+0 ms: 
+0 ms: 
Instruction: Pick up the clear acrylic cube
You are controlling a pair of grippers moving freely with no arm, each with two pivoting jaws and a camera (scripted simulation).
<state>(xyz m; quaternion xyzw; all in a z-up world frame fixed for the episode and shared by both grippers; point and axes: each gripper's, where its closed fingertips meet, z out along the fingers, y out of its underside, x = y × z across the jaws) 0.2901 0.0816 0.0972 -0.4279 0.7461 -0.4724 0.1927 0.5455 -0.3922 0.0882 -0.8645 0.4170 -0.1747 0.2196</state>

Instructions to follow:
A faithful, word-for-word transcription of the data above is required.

Task solution:
+0 ms: 
+0 ms: 
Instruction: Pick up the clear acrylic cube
You are controlling a pair of grippers moving freely with no arm, each with two pivoting jaws and a camera (scripted simulation).
<state>(xyz m; quaternion xyzw; all in a z-up world frame fixed for the episode and shared by both grippers; point and axes: each gripper's, where its closed fingertips meet, z out along the fingers, y out of its underside, x = y × z across the jaws) 0.2901 0.0816 0.0972 -0.4279 0.7461 -0.4724 0.1927 0.5455 -0.3922 0.0882 -0.8645 0.4170 -0.1747 0.2196</state>

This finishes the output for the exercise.